Une étude sur cellules et chez la souris relie le fructose libéré après chimiothérapie à une plus grande dissémination du cancer de l’ovaire.
En bref
- Le fructose a favorisé le détachement de cellules tumorales
- Résultats observés en laboratoire et chez la souris
- Aucune preuve directe chez l’humain à ce stade
Le signal inattendu, cette fois, ne vient pas d’une protéine compliquée. Il vient du fructose, un sucre très courant. Dans une étude publiée dans Nature Aging, des chercheurs de The Wistar Institute, à Philadelphie, suggèrent que ce nutriment peut aider des cellules de cancer de l’ovaire à se détacher et à se disséminer après une chimiothérapie.

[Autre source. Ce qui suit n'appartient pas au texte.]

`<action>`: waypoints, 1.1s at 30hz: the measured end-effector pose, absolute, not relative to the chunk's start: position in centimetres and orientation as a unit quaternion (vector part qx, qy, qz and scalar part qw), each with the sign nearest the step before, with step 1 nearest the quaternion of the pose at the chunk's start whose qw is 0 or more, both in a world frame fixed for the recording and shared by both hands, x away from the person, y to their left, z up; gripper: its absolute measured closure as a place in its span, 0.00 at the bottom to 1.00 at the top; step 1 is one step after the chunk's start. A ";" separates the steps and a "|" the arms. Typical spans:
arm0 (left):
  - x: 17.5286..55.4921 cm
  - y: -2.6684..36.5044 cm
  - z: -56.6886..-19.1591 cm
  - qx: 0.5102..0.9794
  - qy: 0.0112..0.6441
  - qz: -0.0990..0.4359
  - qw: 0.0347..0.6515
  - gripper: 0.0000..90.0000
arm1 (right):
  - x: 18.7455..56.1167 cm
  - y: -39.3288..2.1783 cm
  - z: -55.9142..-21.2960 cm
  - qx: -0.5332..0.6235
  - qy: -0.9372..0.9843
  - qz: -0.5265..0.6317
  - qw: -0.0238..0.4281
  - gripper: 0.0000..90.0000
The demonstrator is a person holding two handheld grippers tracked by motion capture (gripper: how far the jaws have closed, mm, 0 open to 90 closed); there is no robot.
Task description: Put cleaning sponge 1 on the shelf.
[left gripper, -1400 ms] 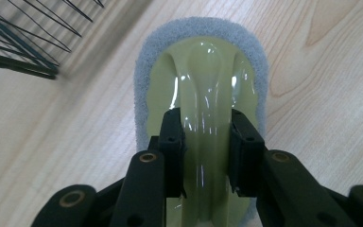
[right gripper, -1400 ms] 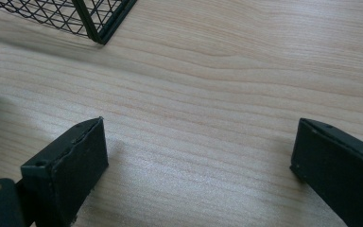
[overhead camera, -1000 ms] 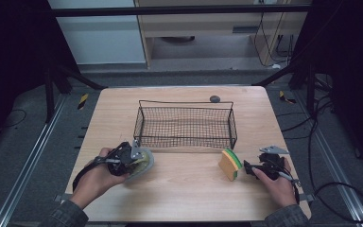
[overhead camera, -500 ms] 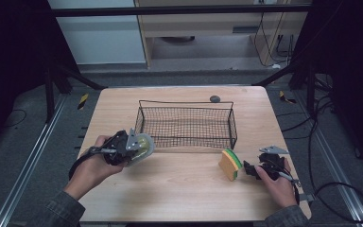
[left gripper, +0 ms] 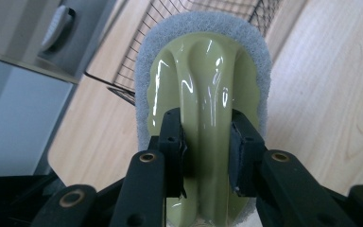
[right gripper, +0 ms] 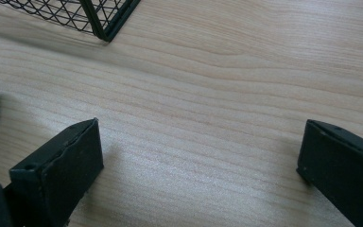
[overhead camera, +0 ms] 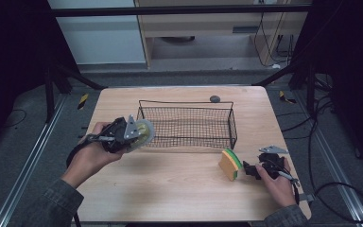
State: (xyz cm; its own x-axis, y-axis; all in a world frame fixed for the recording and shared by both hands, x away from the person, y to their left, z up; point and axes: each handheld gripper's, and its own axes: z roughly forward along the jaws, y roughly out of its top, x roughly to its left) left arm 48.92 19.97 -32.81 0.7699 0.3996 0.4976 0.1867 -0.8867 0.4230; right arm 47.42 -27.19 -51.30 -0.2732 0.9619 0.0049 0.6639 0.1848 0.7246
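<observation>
Scrub pad (left gripper: 203, 61), clamped in left gripper (left gripper: 207, 146), now lifted off table (overhead camera: 170, 198) beside wire basket (overhead camera: 186, 124), ready for dropping in; right gripper (right gripper: 198, 165) wide open, empty.

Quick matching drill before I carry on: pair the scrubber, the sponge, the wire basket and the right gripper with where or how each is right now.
Things:
1. scrubber
2. sponge
3. wire basket
4. right gripper

States:
A. jaws open, nothing between them
B. standing on edge on the table
C. clamped in the left gripper, off the table beside the basket's left end
D. in the middle of the table, nothing in it

Pairs: 1-C, 2-B, 3-D, 4-A
</observation>
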 end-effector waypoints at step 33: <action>55.4 17.4 -31.2 0.913 0.096 0.350 0.184 0.78 | 47.4 -27.2 -51.3 0.554 0.734 0.313 0.240 0.01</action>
State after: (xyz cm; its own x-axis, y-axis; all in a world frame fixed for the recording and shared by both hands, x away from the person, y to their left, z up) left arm 55.39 17.40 -31.18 0.7368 0.3039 0.6040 0.0462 -0.9138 0.4034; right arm 47.36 -27.17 -51.32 -0.2718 0.9623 -0.0052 0.6626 0.1911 0.7242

Un sucre ordinaire, un effet bien moins anodin
L’équipe s’est intéressée au cisplatine, une chimiothérapie à base de platine souvent utilisée contre le cancer de l’ovaire. Le traitement tue beaucoup de cellules, mais certaines entrent en sénescence cellulaire, un état où elles ne se divisent plus tout en restant actives sur le plan métabolique.
Les chercheurs ont récupéré les molécules libérées pendant deux jours par ces cellules sénescentes. Exposées à ce milieu, d’autres cellules tumorales ne devenaient ni plus résistantes à la mort cellulaire, ni plus prolifératives. En revanche, elles se détachaient plus facilement de structures tumorales en trois dimensions, une étape clé dans la propagation typique de ce cancer dans la cavité abdominale.
Quand les protéines suspectes ont été neutralisées ou filtrées, l’effet persistait. Résultat ? Le coupable n’était probablement pas une cytokine ni un facteur de croissance, mais une petite molécule.
Ce que le fructose fait aux cellules tumorales
Les analyses métaboliques ont pointé le fructose. Les cellules sénescentes consommaient du glucose mais rejetaient davantage de fructose. En ajouter à des concentrations dites physiologiques suffisait à reproduire le détachement observé. Remettre du glucose inversait largement cet effet.
Le plus intéressant est le mécanisme proposé. Le fructose ne servait pas seulement de carburant. Il modifiait le métabolisme des mitochondries et finissait par réduire la production de cholestérol. Or ce cholestérol aide à stabiliser les membranes cellulaires et l’ancrage entre cellules. Moins de cholestérol, c’est une adhérence plus faible. Et donc des cellules qui se décrochent plus facilement.
Chez la souris, plus de métastases sans tumeur qui pousse plus vite
L’équipe n’est pas restée à la boîte de culture. Chez la souris, du matériel provenant de cellules sénescentes a conduit à davantage de tumeurs métastatiques que le matériel issu de cellules normales, sans augmentation de la prolifération des cellules cancéreuses.
Autre point, quand même important, des souris nourries avec un régime riche en fructose développaient une maladie métastatique plus étendue que celles recevant du glucose. Et lorsque les chercheurs empêchaient les cellules cancéreuses de métaboliser le fructose, moins de cellules se déplaçaient.
Pourquoi il faut rester prudent malgré l’intérêt du résultat
Aidan Cole, biologiste moléculaire à The Wistar Institute, explique dans l’étude que c’est l’une des premières fois qu’un nutriment agit comme signal issu de cellules sénescentes. Il ajoute que, dans ce modèle préclinique, ce sont les molécules relarguées par ces cellules, et non les cellules elles-mêmes, qui semblent favoriser la dissémination.
Mais vous voyez la limite. Ces données viennent de cellules et de souris, pas de patients. Elles ne montrent pas que le fructose alimentaire, à lui seul, provoque des métastases chez l’humain. En gros, cela ouvre une piste. Les auteurs évoquent pour la suite des traitements combinant médicaments sénolytiques, destinés à éliminer les cellules sénescentes, et interventions alimentaires ciblées. Ce que ça change, concrètement, c’est la façon de regarder les récidives après chimiothérapie, avec un œil nouveau sur l’environnement métabolique de la tumeur.